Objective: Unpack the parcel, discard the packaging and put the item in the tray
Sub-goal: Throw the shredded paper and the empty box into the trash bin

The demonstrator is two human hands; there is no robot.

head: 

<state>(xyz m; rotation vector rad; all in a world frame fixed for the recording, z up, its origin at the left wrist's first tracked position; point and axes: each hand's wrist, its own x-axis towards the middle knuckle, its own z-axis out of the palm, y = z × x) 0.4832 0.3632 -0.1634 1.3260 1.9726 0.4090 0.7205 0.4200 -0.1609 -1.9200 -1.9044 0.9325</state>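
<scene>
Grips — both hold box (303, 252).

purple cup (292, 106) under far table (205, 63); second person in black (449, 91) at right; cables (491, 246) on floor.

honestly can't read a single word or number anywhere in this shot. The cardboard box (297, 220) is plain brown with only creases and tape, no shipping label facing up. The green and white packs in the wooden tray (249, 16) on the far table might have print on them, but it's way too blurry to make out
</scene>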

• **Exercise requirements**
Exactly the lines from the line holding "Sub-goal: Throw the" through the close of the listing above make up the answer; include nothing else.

• **Result of this task**
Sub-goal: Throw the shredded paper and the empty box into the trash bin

The demonstrator is two human hands; there is no robot.

head: 

<state>(xyz m; rotation vector rad; all in a world frame fixed for the recording, z up, its origin at the left wrist's first tracked position; point and axes: each hand's wrist, its own x-axis towards the middle knuckle, its own z-axis out of the palm, y = z × x) 0.4832 0.3632 -0.1634 1.3260 1.9726 0.4090 0.7205 0.4200 -0.1609 -1.9200 -1.9044 0.9325</state>
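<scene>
Grips — both hold box (303, 252).

purple cup (292, 106) under far table (205, 63); second person in black (449, 91) at right; cables (491, 246) on floor.

honestly can't read a single word or number anywhere in this shot. The cardboard box (297, 220) is plain brown with only creases and tape, no shipping label facing up. The green and white packs in the wooden tray (249, 16) on the far table might have print on them, but it's way too blurry to make out
</scene>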

There is nothing more to the exercise.